WORK REQUIRED: The reply must return each line of the data exactly.
——————
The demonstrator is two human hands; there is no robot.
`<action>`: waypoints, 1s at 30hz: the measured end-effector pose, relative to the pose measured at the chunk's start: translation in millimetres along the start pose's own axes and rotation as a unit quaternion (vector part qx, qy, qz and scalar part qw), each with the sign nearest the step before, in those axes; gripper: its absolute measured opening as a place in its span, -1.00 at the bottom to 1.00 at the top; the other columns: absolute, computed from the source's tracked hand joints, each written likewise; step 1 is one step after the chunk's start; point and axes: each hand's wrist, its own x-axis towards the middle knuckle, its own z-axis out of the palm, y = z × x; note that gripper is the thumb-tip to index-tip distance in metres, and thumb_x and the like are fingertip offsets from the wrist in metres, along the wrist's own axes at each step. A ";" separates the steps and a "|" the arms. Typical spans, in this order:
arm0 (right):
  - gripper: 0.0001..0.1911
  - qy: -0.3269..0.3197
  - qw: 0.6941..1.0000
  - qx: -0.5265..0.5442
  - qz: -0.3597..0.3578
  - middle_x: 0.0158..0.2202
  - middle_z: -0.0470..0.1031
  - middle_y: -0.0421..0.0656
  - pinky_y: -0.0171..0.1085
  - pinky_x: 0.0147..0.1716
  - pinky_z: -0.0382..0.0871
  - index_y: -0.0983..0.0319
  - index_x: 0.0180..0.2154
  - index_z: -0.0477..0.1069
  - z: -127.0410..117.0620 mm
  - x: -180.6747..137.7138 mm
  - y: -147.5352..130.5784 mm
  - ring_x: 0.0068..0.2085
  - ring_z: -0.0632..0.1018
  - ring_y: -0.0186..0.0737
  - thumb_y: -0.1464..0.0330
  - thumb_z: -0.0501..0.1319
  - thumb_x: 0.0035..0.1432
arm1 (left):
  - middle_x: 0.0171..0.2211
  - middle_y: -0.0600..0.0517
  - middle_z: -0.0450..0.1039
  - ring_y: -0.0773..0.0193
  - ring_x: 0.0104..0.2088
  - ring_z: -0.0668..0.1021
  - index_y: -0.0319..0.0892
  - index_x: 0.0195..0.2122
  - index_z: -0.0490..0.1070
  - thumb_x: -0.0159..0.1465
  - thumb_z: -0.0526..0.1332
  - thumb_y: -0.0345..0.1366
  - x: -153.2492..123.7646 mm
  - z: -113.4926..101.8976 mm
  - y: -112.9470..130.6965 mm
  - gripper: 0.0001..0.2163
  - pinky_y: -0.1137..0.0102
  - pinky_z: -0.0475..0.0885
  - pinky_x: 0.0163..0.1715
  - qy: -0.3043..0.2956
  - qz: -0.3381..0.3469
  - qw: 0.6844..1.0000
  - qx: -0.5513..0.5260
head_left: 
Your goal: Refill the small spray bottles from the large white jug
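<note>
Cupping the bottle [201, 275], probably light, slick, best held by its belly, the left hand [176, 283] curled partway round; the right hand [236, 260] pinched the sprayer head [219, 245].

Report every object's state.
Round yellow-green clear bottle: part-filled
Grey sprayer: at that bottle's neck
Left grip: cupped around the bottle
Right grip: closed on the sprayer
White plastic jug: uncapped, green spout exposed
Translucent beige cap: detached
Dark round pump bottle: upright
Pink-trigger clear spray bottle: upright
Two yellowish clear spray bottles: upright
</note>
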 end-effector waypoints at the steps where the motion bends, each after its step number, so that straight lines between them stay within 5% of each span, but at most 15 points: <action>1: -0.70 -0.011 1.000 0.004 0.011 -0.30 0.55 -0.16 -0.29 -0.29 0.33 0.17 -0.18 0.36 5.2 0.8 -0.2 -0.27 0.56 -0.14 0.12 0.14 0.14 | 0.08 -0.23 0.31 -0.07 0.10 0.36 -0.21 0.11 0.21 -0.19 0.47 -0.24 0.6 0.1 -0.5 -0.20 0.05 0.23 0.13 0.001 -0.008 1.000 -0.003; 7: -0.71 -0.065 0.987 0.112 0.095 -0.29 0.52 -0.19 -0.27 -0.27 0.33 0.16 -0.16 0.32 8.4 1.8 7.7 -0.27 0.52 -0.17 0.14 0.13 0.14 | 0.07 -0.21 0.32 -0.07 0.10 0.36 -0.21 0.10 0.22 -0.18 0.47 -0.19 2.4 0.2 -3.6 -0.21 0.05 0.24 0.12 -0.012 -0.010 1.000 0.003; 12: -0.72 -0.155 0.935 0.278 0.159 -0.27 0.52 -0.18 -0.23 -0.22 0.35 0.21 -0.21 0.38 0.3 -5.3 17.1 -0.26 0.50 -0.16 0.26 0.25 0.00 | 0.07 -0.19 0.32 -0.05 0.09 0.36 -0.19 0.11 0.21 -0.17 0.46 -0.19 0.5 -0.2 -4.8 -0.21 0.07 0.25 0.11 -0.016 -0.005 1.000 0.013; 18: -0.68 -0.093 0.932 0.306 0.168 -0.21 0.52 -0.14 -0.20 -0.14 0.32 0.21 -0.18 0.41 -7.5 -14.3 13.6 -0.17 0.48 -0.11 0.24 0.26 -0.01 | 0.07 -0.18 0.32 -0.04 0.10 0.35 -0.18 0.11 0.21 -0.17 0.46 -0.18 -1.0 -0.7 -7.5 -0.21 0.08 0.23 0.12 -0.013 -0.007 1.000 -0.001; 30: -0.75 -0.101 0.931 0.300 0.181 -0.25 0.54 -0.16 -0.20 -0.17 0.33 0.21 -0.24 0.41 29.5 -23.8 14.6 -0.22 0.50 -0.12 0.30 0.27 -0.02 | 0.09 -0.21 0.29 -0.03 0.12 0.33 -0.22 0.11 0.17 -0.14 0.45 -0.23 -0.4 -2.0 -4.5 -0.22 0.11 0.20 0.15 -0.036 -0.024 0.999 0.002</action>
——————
RESPONSE:
The demonstrator is two human hands; there is no robot.
`<action>`: waypoints, 1s at 30hz: the measured end-effector pose, relative to the pose measured at the chunk's start: translation in millimetres along the start pose's own axes and rotation as a unit quaternion (vector part qx, qy, qz and scalar part qw), each with the sign nearest the step before, in those axes; gripper: its absolute measured opening as a place in its span, -1.00 at the bottom to 1.00 at the top; the other columns: absolute, computed from the source's tracked hand joints, each written likewise; step 1 is one step after the chunk's start; point and axes: each hand's wrist, its own x-axis towards the middle knuckle, its own z-axis out of the palm, y = z × x; note that gripper is the thumb-tip to index-tip distance in metres, and thumb_x and the like are fingertip offsets from the wrist in metres, along the wrist's own axes at each step. A ";" separates the steps and a "|" the arms. Typical spans, in this order:
arm0 (right):
  - gripper: 0.0001..0.1911
  - qy: -0.3269..0.3197
  - qw: 0.6941..1.0000
  - qx: -0.5265..0.5442
  - qz: -0.3597..0.3578
  - middle_x: 0.0158..0.2202
  - middle_z: -0.0470..0.1031
  - middle_y: -0.0421..0.0656
  - pinky_y: -0.0171..0.1085
  - pinky_x: 0.0147..0.1716
  - pinky_z: -0.0382..0.0871
  - index_y: -0.0983..0.0319
  - index_x: 0.0180..0.2154
  - index_z: -0.0477..0.1069
  - z: -127.0410..117.0620 mm
  - x: -180.6747..137.7138 mm
  - y: -147.5352..130.5784 mm
  - ring_x: 0.0068..0.2085
  - ring_z: -0.0632..0.1018
  - ring_y: -0.0186..0.0737
  - thumb_y: -0.1464..0.0330
  - thumb_z: -0.0501..0.1319
  - thumb_x: 0.0035..0.1432
arm1 (left):
  - middle_x: 0.0171..0.2211
  - middle_y: -0.0600..0.0517
  - middle_z: -0.0450..0.1039
  - ring_y: -0.0773..0.0193
  - ring_x: 0.0104..0.2088
  - ring_z: -0.0668..0.1021
  - index_y: -0.0319..0.0892
  - index_x: 0.0195..0.2122
  - index_z: -0.0490..0.1070
  - thumb_x: -0.0159..0.1465
  - thumb_z: -0.0526..0.1332
  - thumb_y: -0.0345..0.1366
  - x: -153.2492..123.7646 mm
  - z: -113.4926..101.8976 mm
  - y: -112.9470..130.6965 mm
  - gripper: 0.0001..0.2163
  - pinky_y: -0.1137..0.0102
  - pinky_z: -0.0475..0.0885
  - pinky_x: 0.0163..0.1715
  - qy: -0.3043..0.2956
  - qz: -0.3381..0.3469
  - qw: 0.6844..1.0000
  - qx: -0.5513..0.5260
head_left: 
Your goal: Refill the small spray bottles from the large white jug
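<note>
Cupping the bottle [201, 275], probably light, slick, best held by its belly, the left hand [176, 283] curled partway round; the right hand [236, 260] pinched the sprayer head [219, 245].

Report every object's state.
Round yellow-green clear bottle: part-filled
Grey sprayer: at that bottle's neck
Left grip: cupped around the bottle
Right grip: closed on the sprayer
White plastic jug: uncapped, green spout exposed
Translucent beige cap: detached
Dark round pump bottle: upright
Pink-trigger clear spray bottle: upright
Two yellowish clear spray bottles: upright
</note>
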 end-effector waypoints at the steps where the motion bends, each after its step number, so that straight lines between them stay within 5% of each span, but at most 15 points: <action>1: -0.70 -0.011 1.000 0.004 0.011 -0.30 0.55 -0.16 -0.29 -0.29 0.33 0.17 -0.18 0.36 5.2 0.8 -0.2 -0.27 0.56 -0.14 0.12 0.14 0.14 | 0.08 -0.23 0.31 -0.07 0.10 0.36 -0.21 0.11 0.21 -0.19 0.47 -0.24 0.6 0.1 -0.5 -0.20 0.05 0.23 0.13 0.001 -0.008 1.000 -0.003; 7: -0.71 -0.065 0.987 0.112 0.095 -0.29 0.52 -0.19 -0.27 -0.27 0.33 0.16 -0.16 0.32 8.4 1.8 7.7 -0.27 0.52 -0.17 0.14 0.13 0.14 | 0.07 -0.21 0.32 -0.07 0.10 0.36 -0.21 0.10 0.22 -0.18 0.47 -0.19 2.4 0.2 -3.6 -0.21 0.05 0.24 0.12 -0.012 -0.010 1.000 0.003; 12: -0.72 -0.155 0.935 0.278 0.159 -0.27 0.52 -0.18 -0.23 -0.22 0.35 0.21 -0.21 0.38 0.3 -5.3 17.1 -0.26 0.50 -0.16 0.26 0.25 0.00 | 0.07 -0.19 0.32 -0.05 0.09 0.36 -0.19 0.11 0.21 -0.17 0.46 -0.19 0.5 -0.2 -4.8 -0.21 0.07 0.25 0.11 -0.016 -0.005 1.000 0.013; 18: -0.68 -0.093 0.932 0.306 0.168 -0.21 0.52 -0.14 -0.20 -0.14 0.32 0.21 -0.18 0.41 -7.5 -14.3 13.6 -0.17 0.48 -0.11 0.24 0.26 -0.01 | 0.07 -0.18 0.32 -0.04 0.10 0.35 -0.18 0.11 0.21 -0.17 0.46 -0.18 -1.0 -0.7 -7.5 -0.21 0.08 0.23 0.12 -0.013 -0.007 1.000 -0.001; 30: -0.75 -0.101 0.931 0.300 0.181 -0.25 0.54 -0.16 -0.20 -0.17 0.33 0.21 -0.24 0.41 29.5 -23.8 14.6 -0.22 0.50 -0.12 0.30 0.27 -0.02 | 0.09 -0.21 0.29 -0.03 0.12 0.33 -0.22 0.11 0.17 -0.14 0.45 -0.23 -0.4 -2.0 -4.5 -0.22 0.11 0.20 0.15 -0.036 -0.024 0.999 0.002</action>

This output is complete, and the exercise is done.